“Double-Dip” Strategy? Re-tune Big, Buy-Sell Relationships

If sales start to contract (or never rebounded), don’t get lured into quoting more aggressive prices and join. . .

. . . THE DOWNWARD SPIRAL GAME

  1. Hard pressed customers will shop a bit more, so ….
  2. …Your reps will get more chances to bid or last-looks to meet prices where you are #1.
  3. The weakest competitors set the declining floor price.
  4. If your reps have incentive comp tied to gross margin dollars, then
    1. Their income is down, and they are anxious.
    2. Any new volume with any margin in it will earn them something.
    3. As #1 with last look, the rep will want to give up a bit of comp instead of risking losing it all by holding firm.
    4. The company loses money if the cost to serve (CTS) exceeds the declining margin dollars in the orders.
  5. In tough times, too many new pieces of business are net-profit losers.
  6. The company finances incremental losses and increases in supporting inventory and receivables with more bank debt and cutting wages (again!?)
  • If rep incentive is tied, however, to net-profit (improvement), then they think and act like management. They fight for last-look plus 1 to 2 points. With customer net-profit and cost-to-serve (CTS) information, a whole new game is possible…
  • Reps (and the team) change the “better price” invitation to a conversation about “win-win, process re-tuning”.
  • KEY FACT: a distributor’s CTS approximately equal to a customer’s total buying costs (TBC). Both CTS and TBC can often be lowered by more than 5% of the sales involved which is a big win for both partners.
  • PRICE, TBC AND UPTIME ECONOMICS

    Everyone understands price savings. Fewer understand how the hidden costs of poor service can more than offset upfront price savings. It’s better to pay a higher price for guaranteed perfect service (or a penalty fee) to get lower TBC AND getmore, value-added workflow.

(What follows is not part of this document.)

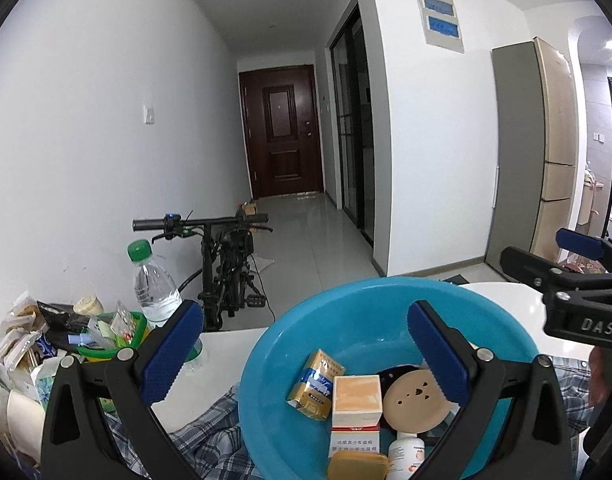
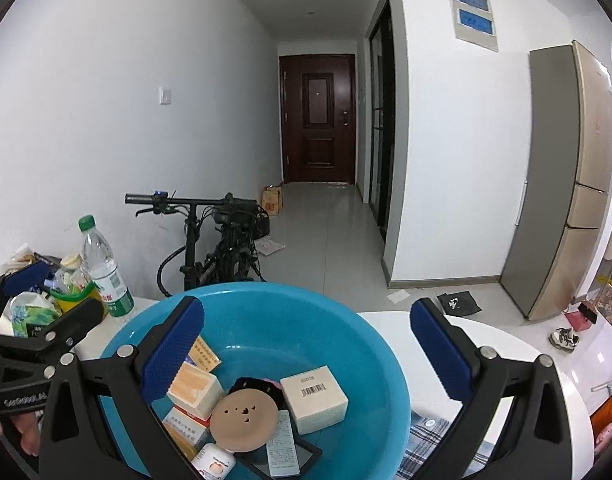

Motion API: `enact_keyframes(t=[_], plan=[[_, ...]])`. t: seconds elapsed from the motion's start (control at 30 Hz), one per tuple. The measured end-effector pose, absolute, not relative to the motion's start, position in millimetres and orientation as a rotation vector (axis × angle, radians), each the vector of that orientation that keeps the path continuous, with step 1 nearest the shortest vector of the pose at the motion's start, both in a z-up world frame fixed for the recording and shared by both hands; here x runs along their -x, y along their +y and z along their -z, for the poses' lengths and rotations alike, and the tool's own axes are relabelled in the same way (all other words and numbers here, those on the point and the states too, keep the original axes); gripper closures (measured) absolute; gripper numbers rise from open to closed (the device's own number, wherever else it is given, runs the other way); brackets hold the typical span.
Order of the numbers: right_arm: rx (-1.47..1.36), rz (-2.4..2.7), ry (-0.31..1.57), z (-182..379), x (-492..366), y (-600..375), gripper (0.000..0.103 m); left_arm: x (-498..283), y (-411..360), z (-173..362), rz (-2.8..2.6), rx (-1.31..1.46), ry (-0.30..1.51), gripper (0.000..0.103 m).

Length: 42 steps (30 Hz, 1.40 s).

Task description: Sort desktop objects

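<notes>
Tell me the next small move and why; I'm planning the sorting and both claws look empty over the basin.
Probably swing the left claw left toward the clutter pile beside the water bottle to fetch another item. Both claws stand open with nothing between their pads, the blue basin already holds several boxes and a tan disc, and that pile remains unsorted.
</notes>
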State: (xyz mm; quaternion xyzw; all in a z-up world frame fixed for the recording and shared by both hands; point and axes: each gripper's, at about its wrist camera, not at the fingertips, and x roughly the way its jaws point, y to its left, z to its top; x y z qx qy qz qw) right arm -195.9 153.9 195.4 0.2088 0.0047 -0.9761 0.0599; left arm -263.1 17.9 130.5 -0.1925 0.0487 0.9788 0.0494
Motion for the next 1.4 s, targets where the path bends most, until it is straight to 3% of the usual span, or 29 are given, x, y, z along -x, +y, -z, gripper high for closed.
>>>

    Consider how imperfect service can increase both customer downtime and next-customer service dis-satisfaction costs. Contractors, for example, who do service calls will pay technicians for 8 hours a day while typically billing about 4 hours of “labor” (50% uptime) and give 4-hour windows for calls due to weak planning and “unforeseen” product shortages.

    If distributors and contractors measured uptime hours together, they could then tweak their buy-sell, inter-business process to approach 6 hours of uptime starting a positive chain reaction: 1) Wages and profits go up for the contractor. 2) Customers get smaller arrival windows with more fixes done on-time, quickly and right the first time. 3) Good service will bring them back again and spur them to tell friends to use the contractor: the most powerful form of (free) advertising. 4) The contractor will then grow faster and more profitably than his competitors. And, 5) they will buy more from you and be able to pay on time. This same uptime, on-time value-chain pattern exists with other types of customers too. Time to start tweaking!?

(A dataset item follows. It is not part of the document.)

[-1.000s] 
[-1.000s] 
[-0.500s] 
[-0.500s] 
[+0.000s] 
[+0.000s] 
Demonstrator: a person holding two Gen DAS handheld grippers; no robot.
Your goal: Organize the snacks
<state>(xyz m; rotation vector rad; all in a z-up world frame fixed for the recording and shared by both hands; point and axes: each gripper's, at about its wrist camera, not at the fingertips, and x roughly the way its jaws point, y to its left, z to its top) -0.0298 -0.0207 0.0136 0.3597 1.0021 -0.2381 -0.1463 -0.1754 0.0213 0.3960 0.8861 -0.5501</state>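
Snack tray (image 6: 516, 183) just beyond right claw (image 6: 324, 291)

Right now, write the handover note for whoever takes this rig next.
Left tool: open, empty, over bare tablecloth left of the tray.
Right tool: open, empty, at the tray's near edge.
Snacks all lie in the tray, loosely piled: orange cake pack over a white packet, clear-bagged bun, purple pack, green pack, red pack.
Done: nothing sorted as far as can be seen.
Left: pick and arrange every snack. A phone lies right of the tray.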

    TWEAK BUY-SELL RELATIONSHIP PROCESSES LIKE HOUSES THAT WASTE ENERGY

    Most households could cut energy bills by 20-50% if owners audited 5 to 15 factors that are readily found on the internet and quick-fixed them. The materials and skills needed to do these efficiency “tweaks” are not great. We aren’t re-constructing the house.

    Buy-sell, inter-business processes are like houses, but with inefficient: assumptions, practices and habits. Who currently audits the entire buy-sell process activity for both you and a customer? The upfront resource investment for “tweaks” within the existing buy-sell architecture is trivial compared to the win-win CTS and TBC/Uptime benefits for both partners.

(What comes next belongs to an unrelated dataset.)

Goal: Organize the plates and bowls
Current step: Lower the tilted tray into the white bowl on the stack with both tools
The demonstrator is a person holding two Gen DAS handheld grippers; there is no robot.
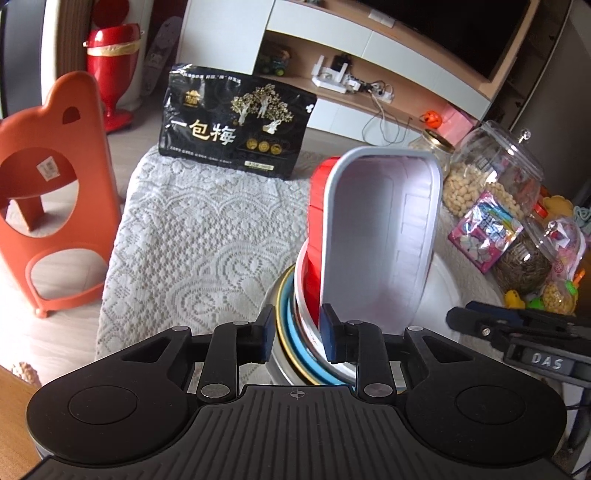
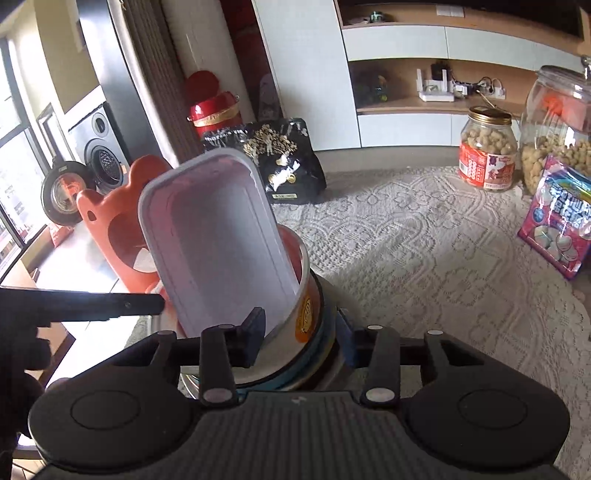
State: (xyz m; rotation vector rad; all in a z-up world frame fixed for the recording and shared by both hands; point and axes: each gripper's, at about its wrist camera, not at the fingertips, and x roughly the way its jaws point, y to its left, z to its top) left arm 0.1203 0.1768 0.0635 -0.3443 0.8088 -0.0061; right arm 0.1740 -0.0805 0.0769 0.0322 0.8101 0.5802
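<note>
Both tongs straddle the rim of the stacked bowls point(image 1: 295, 350): left gripper point(image 1: 297, 338) and right gripper point(image 2: 301, 338) closed on it. The rectangular container point(image 1: 380, 236) stands upright at twelve o'clock inside, equally near both.

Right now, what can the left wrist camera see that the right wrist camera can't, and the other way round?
Only the left wrist view shows the dark television and the small orange pumpkin toy. Only the right wrist view shows the washing machine and a gloved hand. Both show the tall rectangular container standing tilted in the stack of bowls, the black snack bag, the orange stool, the lace cloth and the nut jar.
</note>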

    Go to school on “twin studies”. Scan within all customers with an annual CTS of $4000 or more, find two similar customers in sales with vastly different CTS levels. Compare, audit and learn from them. An industrial paper distributor, for example, picked twins each with about $100K in annual sales. The best one had $30K in margin, $17K in CTS and $13K in net profit. The bad twin had $20K in margin, $30K in CTS for a loss of ($10K).

    The good twin already had smart, disciplined buying systems with some fine tuning opportunities. The team audit started new discussions, however, that led to $20K more in annual sales. The bad twin had scads of small orders due to poor planning and TBC blind-spots. Based on what the good twin taught the team about best practices, CTS at the bad twin was cut in half to achieve a 5% net. Although the 20% margin rate didn’t move up, the customer loved the improved TBC and uptime results and doubled their volume.

    Learn about a net-profit management, web-service and hear more CTS/TBC success stories at a conference in Chicago on October 20-21st by following this link: http://www.quantumprofitmanagement.com/info/APIC.pdf.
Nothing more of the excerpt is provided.